Aeronautical Cultural Centre is located at El Prat de Llobregat (Barcelona Airport) within the business park surrounded by industrial buildings linked to the airport terminals.
The Cultural Centre is a building and also a Hangar. It’s designed to host, display and repair aircraft from the World War II and the Spanish Civil War. Furthermore, it is also designed to host aeronautical business events, presentations and discussions of developments. The Cultural Centre is a multipurpose building where public uses (recreational and cultural) are mixed with trade and economic ones.
This project explores the types and construction systems of hangars and ancient aircraft. It mixes the past with the present, the ancient and the new. The outer concrete skin is continuous. The skeleton is made by a spectacular steel structure designed to support the weight of hanged aircraft. The roof is made of steel sheet which reminds of the early aircraft.
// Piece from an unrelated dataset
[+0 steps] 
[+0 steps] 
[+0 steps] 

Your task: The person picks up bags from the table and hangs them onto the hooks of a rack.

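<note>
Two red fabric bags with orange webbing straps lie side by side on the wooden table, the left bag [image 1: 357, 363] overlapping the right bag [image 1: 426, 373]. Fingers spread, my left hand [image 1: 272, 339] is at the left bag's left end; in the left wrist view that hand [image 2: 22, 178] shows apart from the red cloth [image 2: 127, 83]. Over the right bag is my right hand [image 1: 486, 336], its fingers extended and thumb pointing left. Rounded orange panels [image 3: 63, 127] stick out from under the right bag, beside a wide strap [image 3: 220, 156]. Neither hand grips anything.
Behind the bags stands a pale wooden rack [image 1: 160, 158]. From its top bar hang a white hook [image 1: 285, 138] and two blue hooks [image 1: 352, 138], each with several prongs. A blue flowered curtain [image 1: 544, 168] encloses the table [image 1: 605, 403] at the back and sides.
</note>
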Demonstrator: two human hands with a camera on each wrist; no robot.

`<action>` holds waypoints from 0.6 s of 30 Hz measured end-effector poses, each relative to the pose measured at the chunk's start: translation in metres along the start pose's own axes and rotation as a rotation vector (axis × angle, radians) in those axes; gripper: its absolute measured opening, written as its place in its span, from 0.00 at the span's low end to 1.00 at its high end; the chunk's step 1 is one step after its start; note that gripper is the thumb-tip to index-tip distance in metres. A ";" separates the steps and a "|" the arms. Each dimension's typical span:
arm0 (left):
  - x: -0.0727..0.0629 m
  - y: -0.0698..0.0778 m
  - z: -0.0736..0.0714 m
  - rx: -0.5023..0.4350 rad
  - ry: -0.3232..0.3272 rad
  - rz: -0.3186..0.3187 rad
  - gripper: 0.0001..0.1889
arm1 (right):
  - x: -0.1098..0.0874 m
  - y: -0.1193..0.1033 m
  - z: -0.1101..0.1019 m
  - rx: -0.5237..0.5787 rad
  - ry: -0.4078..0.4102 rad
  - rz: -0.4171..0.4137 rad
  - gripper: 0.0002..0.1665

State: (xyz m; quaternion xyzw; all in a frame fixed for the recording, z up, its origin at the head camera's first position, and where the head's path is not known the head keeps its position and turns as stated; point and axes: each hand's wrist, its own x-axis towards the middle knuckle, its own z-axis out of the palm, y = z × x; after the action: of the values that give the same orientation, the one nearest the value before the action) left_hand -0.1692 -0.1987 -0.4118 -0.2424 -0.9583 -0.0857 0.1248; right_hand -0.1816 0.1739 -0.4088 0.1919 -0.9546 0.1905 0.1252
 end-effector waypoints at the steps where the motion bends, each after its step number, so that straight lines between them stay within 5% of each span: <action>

With 3,200 m2 the functional layout is similar to an aircraft hangar. The building has two zones. In zone 1 we find the great showroom with real aircraft and a restoration workshop that has direct access from the outside. The first floor is part of the exhibition tour and also works like a viewpoint over the great showroom. Zone 2 contains the administration area and the auditorium.
The façade, where the main entrance is located, is raised to look like a plane taking off. The steel structure is what catches your eye first at indoor space. It is divided in two large areas. The first floor is built with a huge truss beam with a span of 45m in order to avoid adding pillars on the ground floor. Indoor space gets a lot of natural light. A thin skylight goes round the perimeter of the building. In the central areas different deck levels provide indirect light through large skylights.
Concrete panels are placed at different levels to break the flatness and to create a play of light and shadows that varies throughout the day and provides texture to the facade. This outer skin is typical of industrial use.